(Provided data begins)

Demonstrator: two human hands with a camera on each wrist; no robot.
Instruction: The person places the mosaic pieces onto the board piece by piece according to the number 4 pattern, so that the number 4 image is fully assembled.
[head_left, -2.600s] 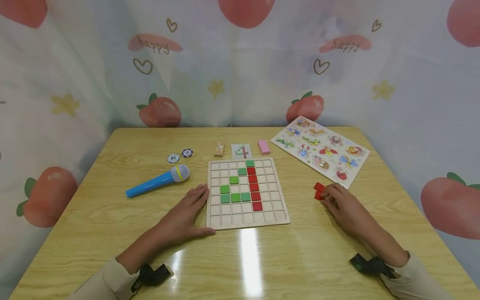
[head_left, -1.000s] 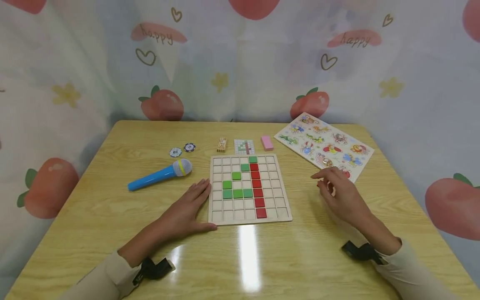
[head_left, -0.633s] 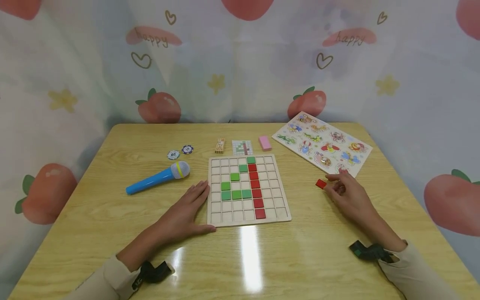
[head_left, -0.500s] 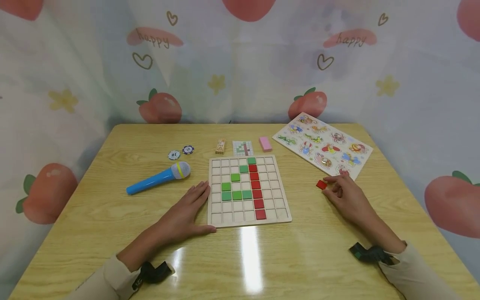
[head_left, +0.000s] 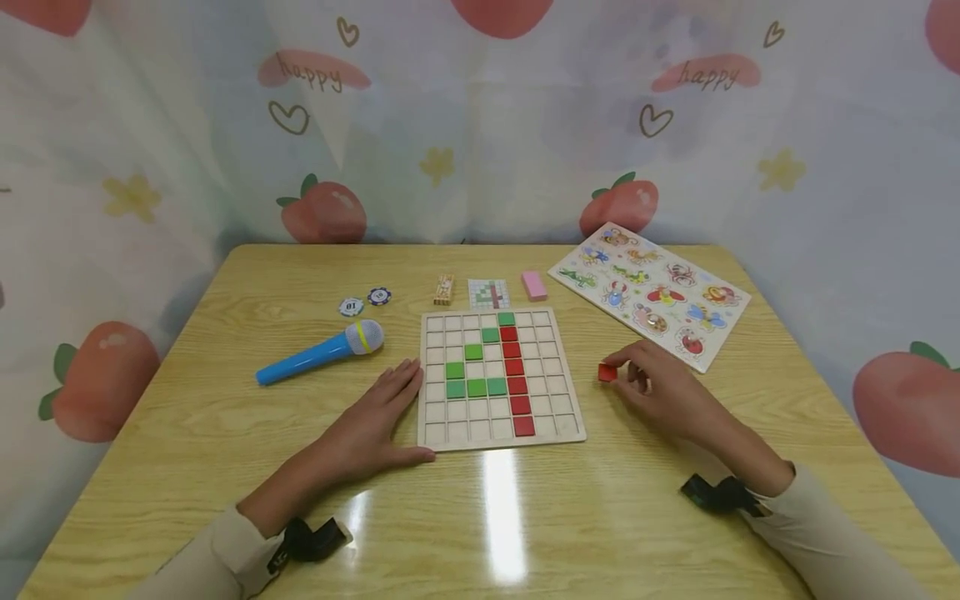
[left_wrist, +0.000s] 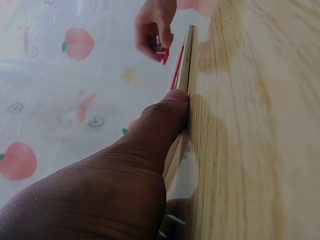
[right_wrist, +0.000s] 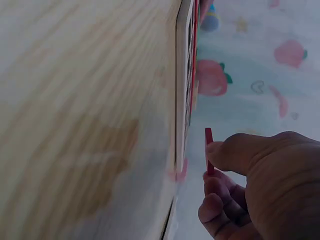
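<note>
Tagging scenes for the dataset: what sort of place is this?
Probably a staged tabletop play setup, not a lived-in room: a wooden table curtained off with strawberry-print cloth, holding a wooden grid board, an animal peg puzzle and a toy microphone.

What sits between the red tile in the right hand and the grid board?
Nothing: bare table top between red tile and grid board, seen from the head view.

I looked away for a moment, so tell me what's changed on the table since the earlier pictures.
The right hand, pinching a red tile, moved left toward the grid board. A red tile was added at the column's bottom. The left hand stayed against the board's left edge.
</note>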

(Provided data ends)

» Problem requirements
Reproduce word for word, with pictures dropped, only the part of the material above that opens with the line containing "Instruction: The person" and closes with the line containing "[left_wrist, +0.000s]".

» Reply to the exercise
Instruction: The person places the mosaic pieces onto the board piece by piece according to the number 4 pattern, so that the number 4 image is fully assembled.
[head_left, -2.600s] 
[head_left, -1.000s] 
[head_left, -0.633s] 
[head_left, -0.500s] 
[head_left, +0.000s] 
[left_wrist, +0.000s] 

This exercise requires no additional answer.